━━ Dataset excerpt ━━
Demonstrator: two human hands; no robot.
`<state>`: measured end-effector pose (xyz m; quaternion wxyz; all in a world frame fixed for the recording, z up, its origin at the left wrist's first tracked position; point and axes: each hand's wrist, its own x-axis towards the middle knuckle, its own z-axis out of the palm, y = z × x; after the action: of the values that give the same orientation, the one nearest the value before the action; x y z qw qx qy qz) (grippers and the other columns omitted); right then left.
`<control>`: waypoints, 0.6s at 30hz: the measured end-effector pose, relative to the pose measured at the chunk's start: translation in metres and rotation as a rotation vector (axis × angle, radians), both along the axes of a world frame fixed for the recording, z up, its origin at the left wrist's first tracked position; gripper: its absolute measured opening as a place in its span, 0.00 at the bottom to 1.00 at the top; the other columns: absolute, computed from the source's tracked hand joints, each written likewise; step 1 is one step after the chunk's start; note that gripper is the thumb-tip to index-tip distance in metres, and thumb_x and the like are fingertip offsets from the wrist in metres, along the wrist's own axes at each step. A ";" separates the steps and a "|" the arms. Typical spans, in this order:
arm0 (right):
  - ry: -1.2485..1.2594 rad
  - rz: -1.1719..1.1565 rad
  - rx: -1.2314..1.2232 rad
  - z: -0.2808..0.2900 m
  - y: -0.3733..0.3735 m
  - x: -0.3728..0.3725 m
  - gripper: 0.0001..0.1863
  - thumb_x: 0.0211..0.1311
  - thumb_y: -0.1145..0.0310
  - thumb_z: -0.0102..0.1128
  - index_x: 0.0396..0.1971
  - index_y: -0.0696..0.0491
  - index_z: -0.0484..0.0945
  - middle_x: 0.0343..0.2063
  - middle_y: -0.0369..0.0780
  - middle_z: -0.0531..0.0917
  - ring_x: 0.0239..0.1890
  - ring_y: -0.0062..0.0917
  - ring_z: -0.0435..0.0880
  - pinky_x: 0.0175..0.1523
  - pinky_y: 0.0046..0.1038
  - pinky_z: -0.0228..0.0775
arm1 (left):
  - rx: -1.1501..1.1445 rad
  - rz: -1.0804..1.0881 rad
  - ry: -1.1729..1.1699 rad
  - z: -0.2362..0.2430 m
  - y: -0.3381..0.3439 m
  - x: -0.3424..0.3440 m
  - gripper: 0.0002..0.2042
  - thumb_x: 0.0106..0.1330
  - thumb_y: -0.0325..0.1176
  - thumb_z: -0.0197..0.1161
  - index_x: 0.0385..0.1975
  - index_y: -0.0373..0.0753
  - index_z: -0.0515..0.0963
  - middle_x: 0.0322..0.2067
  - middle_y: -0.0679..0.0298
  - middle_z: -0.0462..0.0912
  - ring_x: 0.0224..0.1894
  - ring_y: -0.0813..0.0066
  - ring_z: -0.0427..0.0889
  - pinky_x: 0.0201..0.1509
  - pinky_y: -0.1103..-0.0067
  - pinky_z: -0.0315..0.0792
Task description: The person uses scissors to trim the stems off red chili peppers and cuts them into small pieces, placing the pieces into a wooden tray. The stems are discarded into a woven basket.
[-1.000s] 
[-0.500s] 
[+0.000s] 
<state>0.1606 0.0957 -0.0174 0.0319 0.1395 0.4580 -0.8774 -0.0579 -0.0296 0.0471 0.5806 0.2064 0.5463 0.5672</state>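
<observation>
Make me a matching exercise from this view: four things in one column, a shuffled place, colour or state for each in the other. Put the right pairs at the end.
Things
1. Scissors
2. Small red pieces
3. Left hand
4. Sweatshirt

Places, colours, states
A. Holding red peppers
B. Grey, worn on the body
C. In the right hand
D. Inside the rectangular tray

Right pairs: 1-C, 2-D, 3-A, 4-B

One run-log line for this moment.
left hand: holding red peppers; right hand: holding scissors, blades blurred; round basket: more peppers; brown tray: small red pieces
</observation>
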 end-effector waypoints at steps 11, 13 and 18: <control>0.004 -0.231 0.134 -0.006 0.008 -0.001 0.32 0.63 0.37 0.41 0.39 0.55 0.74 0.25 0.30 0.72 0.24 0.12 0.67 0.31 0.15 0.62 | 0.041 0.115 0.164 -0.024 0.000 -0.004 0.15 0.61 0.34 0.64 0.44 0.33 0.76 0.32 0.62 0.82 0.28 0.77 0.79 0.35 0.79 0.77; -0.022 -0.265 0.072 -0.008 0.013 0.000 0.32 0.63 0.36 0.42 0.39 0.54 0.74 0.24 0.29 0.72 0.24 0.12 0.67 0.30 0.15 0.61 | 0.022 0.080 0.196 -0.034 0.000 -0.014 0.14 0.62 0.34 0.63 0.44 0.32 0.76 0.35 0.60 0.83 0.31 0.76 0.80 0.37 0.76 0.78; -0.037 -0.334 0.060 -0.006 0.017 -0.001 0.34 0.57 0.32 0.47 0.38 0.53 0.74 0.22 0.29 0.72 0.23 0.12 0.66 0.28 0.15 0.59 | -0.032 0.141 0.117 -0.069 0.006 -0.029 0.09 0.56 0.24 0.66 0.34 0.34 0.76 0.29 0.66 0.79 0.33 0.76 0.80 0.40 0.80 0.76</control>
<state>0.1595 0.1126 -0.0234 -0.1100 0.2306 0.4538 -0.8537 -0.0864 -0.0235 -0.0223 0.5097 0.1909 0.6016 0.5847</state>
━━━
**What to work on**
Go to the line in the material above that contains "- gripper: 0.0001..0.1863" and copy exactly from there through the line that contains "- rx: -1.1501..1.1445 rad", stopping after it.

**Reply to the exercise**
  - gripper: 0.0001..0.1863
  - thumb_x: 0.0211..0.1311
  - thumb_y: -0.1145..0.0310
  - thumb_z: -0.0102..0.1128
  - index_x: 0.0396..0.1971
  - index_y: -0.0696..0.0491
  - index_z: -0.0484..0.0945
  - middle_x: 0.0343..0.2063
  - middle_y: -0.0369..0.0780
  - middle_z: -0.0531..0.0917
  - ring_x: 0.0239..0.1890
  - ring_y: -0.0062..0.0917
  - ring_z: -0.0435..0.0880
  - pinky_x: 0.0175..0.1523
  - pinky_y: 0.0046..0.1038
  - pinky_z: -0.0228..0.0775
arm1 (left):
  - rx: -1.1501..1.1445 rad

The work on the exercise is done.